Aber selbst als sein Körper zitterte, wuchs Beams Wut immer weiter. Er sah keine Chance und konnte sich auch keinen Sieg vorstellen.
Das Mindeste, was er tun konnte, war, sich in letzter Sekunde aus dem Weg zu rollen. Aber die Schläge kamen immer näher. Beams Körper hatte schon vor Stunden seine Grenzen erreicht. Die körperliche Ausdauer, die nötig war, um die ganze Nacht lang zu kämpfen, war fast schon legendär. Und jetzt, als hätten die Götter ihn verflucht, tauchte in seiner schlimmsten Verfassung eine Bedrohung auf, die alles bisher Dagewesene in den Schatten stellte.

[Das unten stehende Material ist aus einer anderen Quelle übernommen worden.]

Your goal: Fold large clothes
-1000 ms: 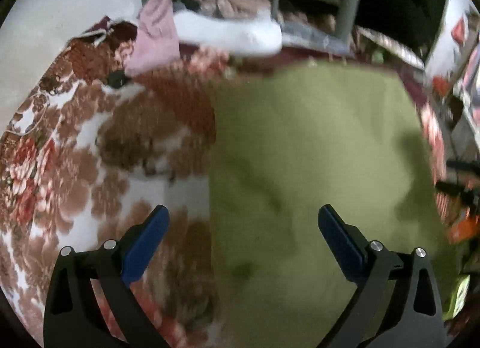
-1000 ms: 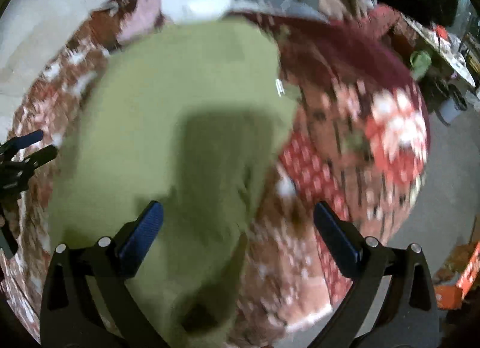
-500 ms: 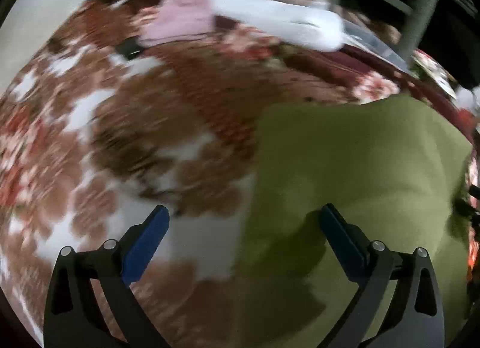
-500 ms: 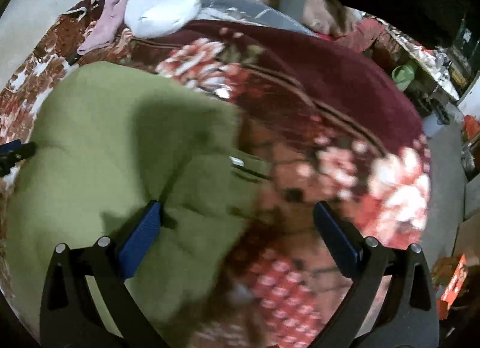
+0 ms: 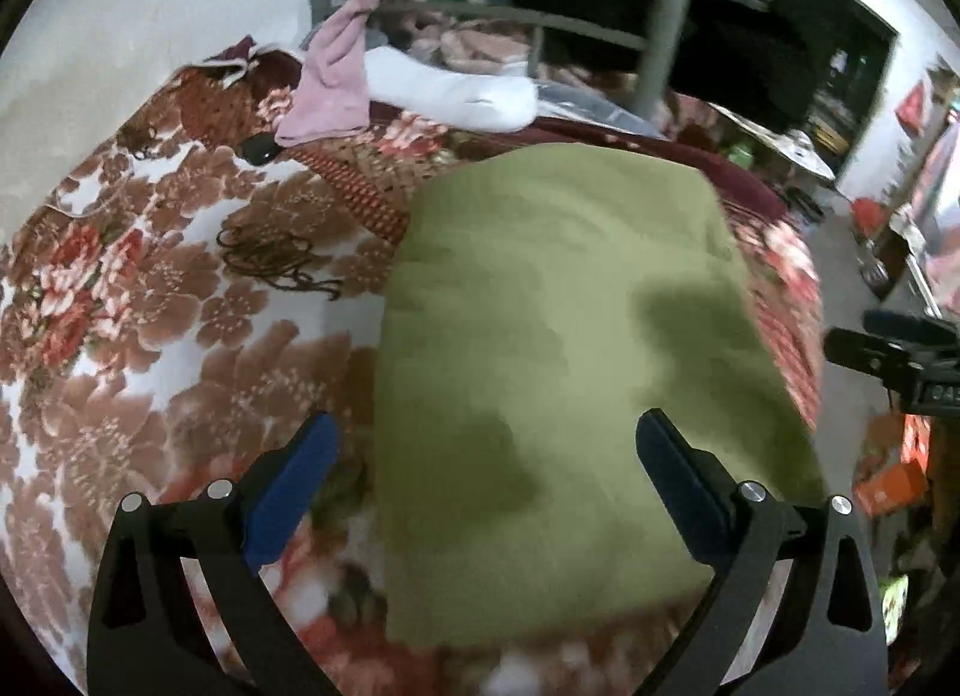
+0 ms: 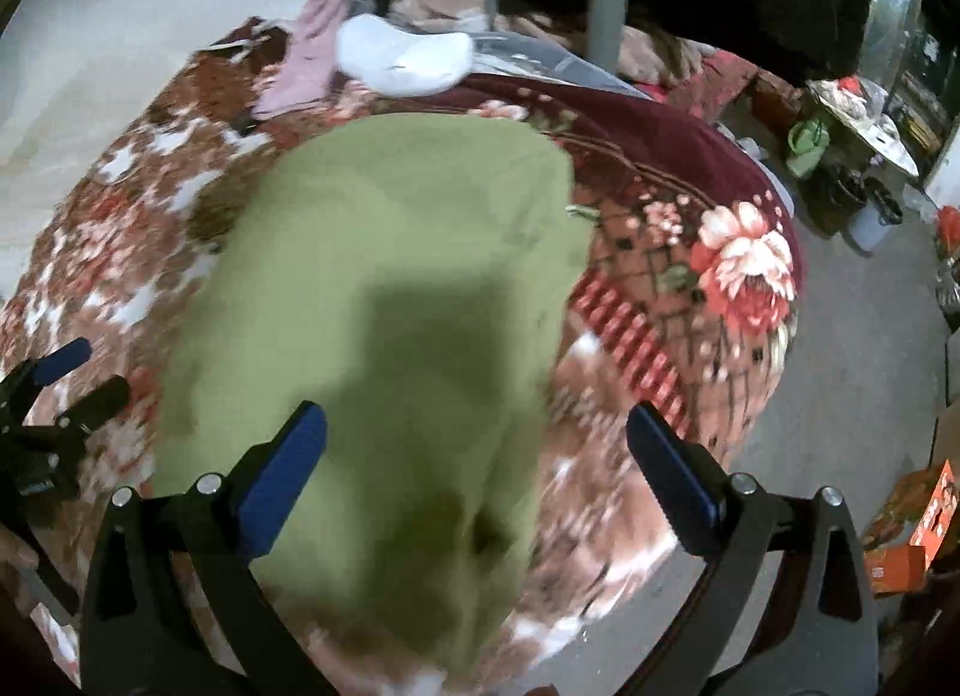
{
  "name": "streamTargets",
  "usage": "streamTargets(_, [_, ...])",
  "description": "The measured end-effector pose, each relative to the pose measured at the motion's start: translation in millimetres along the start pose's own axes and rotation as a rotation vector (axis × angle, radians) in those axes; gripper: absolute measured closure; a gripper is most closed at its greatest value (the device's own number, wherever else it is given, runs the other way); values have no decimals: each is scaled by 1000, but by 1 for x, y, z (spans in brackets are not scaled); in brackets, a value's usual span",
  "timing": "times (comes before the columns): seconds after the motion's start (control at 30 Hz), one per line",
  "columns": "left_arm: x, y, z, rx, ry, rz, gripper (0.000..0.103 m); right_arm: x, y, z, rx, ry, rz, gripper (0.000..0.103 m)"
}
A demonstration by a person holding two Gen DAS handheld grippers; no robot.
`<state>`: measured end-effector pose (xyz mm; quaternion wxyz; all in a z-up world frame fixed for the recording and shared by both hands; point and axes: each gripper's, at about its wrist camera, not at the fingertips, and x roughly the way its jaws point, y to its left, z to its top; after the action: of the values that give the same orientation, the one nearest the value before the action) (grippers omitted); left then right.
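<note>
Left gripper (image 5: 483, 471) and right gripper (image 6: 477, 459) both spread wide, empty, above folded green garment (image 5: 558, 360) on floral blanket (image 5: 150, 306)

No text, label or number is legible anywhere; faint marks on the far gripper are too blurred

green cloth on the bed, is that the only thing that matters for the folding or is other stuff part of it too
Part of the job:
- green cloth, spread flat on the floral blanket
- left gripper and right gripper, jaws open, holding nothing

Just lying about:
- pink garment
- white pillow
- dark cord
- orange box on the floor
</note>
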<state>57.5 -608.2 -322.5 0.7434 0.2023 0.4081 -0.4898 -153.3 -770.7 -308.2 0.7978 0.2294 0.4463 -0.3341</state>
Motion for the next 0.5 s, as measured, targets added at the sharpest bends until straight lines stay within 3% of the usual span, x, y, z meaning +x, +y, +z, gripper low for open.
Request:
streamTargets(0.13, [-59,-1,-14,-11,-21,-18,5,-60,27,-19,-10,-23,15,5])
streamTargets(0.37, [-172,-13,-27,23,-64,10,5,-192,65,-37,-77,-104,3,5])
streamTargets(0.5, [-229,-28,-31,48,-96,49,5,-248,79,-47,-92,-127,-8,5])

Beam wurde zurück zur Klippe gedrängt, während er weiter um die Lichtung herum auswich. Flammen flackerten noch immer auf schwelenden Holzstücken, die überall auf der Lichtung verstreut lagen. Er musste durch heiße Asche und glühende Kohlen laufen.
Der Titan wirkte halb verwirrt, da so viele verschiedene Kreaturen in ihm verschmolzen waren. Er hatte die Unberechenbarkeit eines Goblins, aber in einem noch beunruhigenderen Ausmaß.
Er stürmte auf ihn zu, entschlossen, ihn zu überrennen, so wie er es gerade tat.
Er stürmte auf ihn zu und drängte ihn mit dem Rücken gegen die Klippe. Dann blieb er zum zweiten Mal stehen, gerade außerhalb seiner Reichweite, und begann, ihn langsam einzukreisen, wobei er seinen Körper als Drohung einsetzte und Beam den Weg abschnitt, auf dem er sich sicher bewegen konnte.
Er wechselte zwischen diesen beiden Angriffsarten, diesen beiden Strategien hin und her. Er war wirklich kaputt.
In diesem Moment wurde Beam klar, dass seine Seele noch schwächer war als die eines Hobgoblins – denn zumindest ein Hobgoblin war ein einziges Wesen. Bei dieser Kreatur war deutlich zu erkennen, dass mehr als ein Bewusstsein um die Kontrolle kämpften.
Eine Faust schoss an Beams Gesicht vorbei und schlug in den Felsen hinter ihm ein.
Beam schaffte es gerade noch, unter dem ausgestreckten Arm wegzukommen, als dieser die Felswand traf, und im selben Moment flog eine Lawine von Steinen herunter und bedeckte die Stelle, an der er gerade noch gestanden hatte.
Sowohl die Goblins als auch diese Kreatur hatten Mühe, ihre Unberechenbarkeit unter Kontrolle zu halten. Die gehörnten Goblins hatten sich darüber hinaus entwickelt. Warum? Was war es an diesen Kreaturen in ihrem Zustand, das ihm das gab? Was war die Verbindung zwischen dem Verhalten dieser Bestie und dem eines Goblins?
Er nahm an, dass es an den vielen Seelen lag, die um die Macht kämpften. Aber war das bei Goblins auch so? Er wusste es nicht. Es könnte sein, dass die Monstrosität in einem Goblin noch nicht entwickelt war – dass sie noch im Krieg mit dem Tier oder dem Stückchen organischer Materie stand, das sie besaß, und es daher noch nicht erfolgreich unterworfen hatte.